II. КРОВАВЫЙ БАНДУРИСТ

ГЛАВА ИЗ РОМАНА

  
   В 1543 году, в начале весны, ночью, тишина маленького городка Лукомья была смущена отрядом рейстровых коронных войск. Ущербленный месяц, вырезываясь блестящим рогом своим сквозь беспрерывно обступавшие его тучи, на мгновение освещал дно провала, в котором лепился этот небольшой городок. К удивлению немногих жителей, успевших проснуться, отряд, которого прежде одно появление служило предвестием буйства и грабительства, ехал с какою-то ужасающею тишиною. Заметно было, что всю силу напряженного внимания его останавливал тащившийся среди его пленник, в самом странном наряде, какой когда-либо налагало насилие на человека: он был весь, с ног до головы, увязан ружьями, вероятно для сообщения неподвижности его телу. Пушечный лафет был укреплен на спине его. Конь едва ступал под ним. Несчастный пленник давно бы свалился, если бы толстый канат не прирастил его к седлу.
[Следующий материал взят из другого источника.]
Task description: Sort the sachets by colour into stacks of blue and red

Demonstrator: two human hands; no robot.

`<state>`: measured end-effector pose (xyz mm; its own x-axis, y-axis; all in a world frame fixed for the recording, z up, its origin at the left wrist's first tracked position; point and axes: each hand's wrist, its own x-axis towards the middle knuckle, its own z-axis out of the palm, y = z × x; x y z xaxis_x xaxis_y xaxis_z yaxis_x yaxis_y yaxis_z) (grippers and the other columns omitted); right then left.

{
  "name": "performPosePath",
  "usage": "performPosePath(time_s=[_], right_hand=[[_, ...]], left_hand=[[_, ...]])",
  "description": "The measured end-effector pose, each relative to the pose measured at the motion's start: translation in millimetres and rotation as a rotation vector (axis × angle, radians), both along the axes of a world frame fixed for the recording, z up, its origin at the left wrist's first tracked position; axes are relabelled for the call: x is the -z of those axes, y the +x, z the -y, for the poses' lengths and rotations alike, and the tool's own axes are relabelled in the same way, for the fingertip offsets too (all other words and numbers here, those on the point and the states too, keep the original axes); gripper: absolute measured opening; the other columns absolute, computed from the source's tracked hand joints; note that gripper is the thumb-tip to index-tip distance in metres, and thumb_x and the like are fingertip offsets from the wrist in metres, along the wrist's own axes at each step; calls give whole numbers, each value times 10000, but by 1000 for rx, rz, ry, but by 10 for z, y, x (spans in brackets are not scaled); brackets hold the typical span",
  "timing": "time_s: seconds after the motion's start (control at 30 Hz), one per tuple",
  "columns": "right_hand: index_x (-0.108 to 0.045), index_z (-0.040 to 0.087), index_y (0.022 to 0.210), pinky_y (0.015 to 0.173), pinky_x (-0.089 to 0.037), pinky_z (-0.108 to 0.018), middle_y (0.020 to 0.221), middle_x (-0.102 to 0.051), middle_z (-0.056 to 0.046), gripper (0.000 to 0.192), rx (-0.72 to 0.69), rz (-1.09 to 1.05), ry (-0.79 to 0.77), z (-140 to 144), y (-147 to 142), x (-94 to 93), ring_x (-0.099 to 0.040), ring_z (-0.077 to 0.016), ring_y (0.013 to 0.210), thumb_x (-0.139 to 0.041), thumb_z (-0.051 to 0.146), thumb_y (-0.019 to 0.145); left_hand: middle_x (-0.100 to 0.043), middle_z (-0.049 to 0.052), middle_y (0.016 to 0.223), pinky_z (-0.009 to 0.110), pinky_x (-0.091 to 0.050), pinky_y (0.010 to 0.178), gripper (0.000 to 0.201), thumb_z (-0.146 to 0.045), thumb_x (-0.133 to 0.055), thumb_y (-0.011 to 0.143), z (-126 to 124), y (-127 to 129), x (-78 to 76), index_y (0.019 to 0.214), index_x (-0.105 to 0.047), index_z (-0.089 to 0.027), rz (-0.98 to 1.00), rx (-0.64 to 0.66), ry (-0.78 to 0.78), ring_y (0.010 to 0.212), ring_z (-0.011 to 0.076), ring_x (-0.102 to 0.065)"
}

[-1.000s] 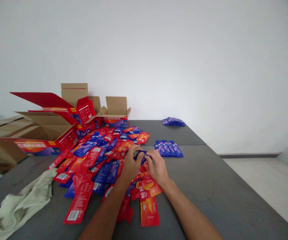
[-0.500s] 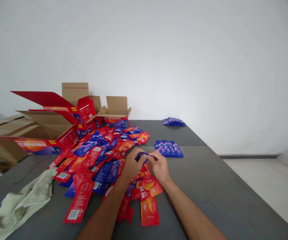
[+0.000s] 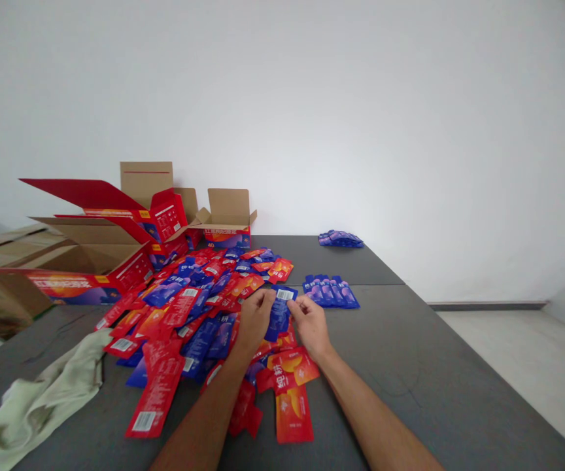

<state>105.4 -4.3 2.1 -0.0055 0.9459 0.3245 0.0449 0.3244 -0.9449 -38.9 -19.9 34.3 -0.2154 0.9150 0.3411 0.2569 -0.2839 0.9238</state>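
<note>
A blue sachet (image 3: 279,316) hangs between my hands, its barcode end up and its printed back facing me. My left hand (image 3: 256,319) pinches its upper left corner, and my right hand (image 3: 310,322) pinches the upper right edge. Below and to the left spreads a loose pile of red and blue sachets (image 3: 199,314). Two red-orange sachets (image 3: 294,412) lie under my right wrist, one partly over the other. Just beyond my right hand rests an overlapping row of blue sachets (image 3: 331,292).
Another stack of blue sachets (image 3: 340,239) sits at the table's far edge. Open red cartons (image 3: 130,268) and a smaller open box (image 3: 227,237) stand at the back left. A pale green cloth (image 3: 47,396) lies at the left on the dark table (image 3: 410,379).
The blue sachet, seen nearly edge-on before, is now tipped upright with its barcode side toward me. My hands have moved slightly apart at its top edge.
</note>
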Motion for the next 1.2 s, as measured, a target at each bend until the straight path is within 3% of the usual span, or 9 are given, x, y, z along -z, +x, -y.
performPosePath(time_s=[0.23,0.4,0.6,0.9,1.07,1.2], right_hand=[[-503,205,734,558,-323,-229,651,-461,54,405,-39,17,-15,11,-10,24,-399,-113,600,-537,572,903],[-480,209,753,603,-324,-235,695,-498,43,431,53,194,36,133,-81,-4,-429,-121,646,-361,545,994],[-508,205,750,633,-349,-249,700,-536,21,451,139,229,93,112,-112,-20,-455,-133,650,-327,530,1005],[-524,197,781,614,-348,-230,724,-516,40,459,81,100,14,148,-58,-61,-445,-127,689,-382,587,978],[-507,199,765,593,-341,-232,694,-502,43,474,110,124,20,138,-61,-47,-443,-124,657,-376,602,978],[-500,202,767,578,-336,-234,687,-501,41,469,81,132,33,129,-74,-38,-439,-121,639,-365,594,984]], left_hand=[[-511,-24,648,259,-299,590,366,-420,-363,991,-55,-16,122,714,-466,-205,-250,-126,43,625,140,-475],[-582,20,712,275,-297,618,330,-388,-315,1004,-52,39,183,781,-492,-220,-374,-221,2,663,177,-543],[-578,18,705,273,-329,632,344,-402,-309,1001,-52,129,154,746,-461,-227,-295,-221,-14,667,181,-539],[-553,-5,689,272,-321,628,321,-387,-333,994,27,143,137,756,-475,-223,-273,-153,-22,664,165,-524],[-535,-22,678,260,-325,608,357,-431,-330,995,48,180,127,746,-472,-219,-168,-92,-16,647,145,-505],[-530,-18,686,269,-339,625,354,-437,-329,995,0,173,155,751,-465,-219,-199,-75,-10,658,150,-502]])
Осветить бы месячному лучу хоть на минуту его лицо - и он бы верно блеснул в каплях кровавого пота, катившегося по щекам его! Но месяц не мог видеть его лица, потому, что оно было заковано в железную решетку. Любопытные жители, с разинутыми ртами, иногда решались подступить поближе, но, увидя угрожающий кулак или саблю одного из провожатых, пятились и бежали в свои щедушные домики, закутываясь покрепче в наброшенные на плеча татарские тулупы и продрогивая от свежести ночного воздуха.
   Отряд минул город и приближался к уединенному монастырю. Это строение, составленное из двух совершенно противуположных частей, стояло почти в конце города, на косогоре. Нижняя половина церкви была каменная и, можно сказать, вся состояла из трещин, обожжена, закурена порохом, почерневшая, позеленевшая, покрытая крапивою, хмелем и дикими колокольчиками, носившая на себе всю летопись страны, терпевшей кровавые жатвы. Верх церкви с теми изгибистыми деревянными пятью куполами, которые установила испорченная архитектура византийская, еще более изуродованная варваризмом подражателей, был весь деревянный. Новые доски, желтевшие между почернелыми старыми, придавали ей пестроту и показывали, что еще не так давно она была починена богомольными прихожанами. Бледный луч серпорогого месяца, продравшись сквозь кудрявые яблони, укрывавшие ветвями в своей гуще часть здания, упал "а низкие двери и на выдавшийся над ними вызубренный карниз, покрытый небольшими своевольно выросшими желтыми цветами, которые на тот раз блестели и казались огнями или золотою надписью на диком карнизе. Один из толпы, с неизмеримыми, когда-либо виданными усами, длиннее даже локтей рук его, которого по замашкам и дерзкому повелительному взгляду признать можно было начальником отряда, ударил дулом ружья в дверь. Дряхлые монастырские стены отозвались и, казалось, испустили умирающий голос, уныло потерявшийся в воздухе. После сего молчание снова заступило свое место. Брань на разных наречиях посыпалась из-под огромнейших усов начальника отряда: "Терем-те-те, поповство проклятое! А то я знаю, чем вас разбудить!" Раздался пистолетный выстрел, пуля пробила ворота и шлепнулась в церковное окно, стекла которого с дребезгом посыпались во внутренность церкви. Это произвело смятение в кельях, которые примыкали к церкви; показались огни; связка ключей загремела; ворота со скрыпом отворились,- и четыре монаха, предшествуемые игуменом, предстали бледные, с крестами в руках.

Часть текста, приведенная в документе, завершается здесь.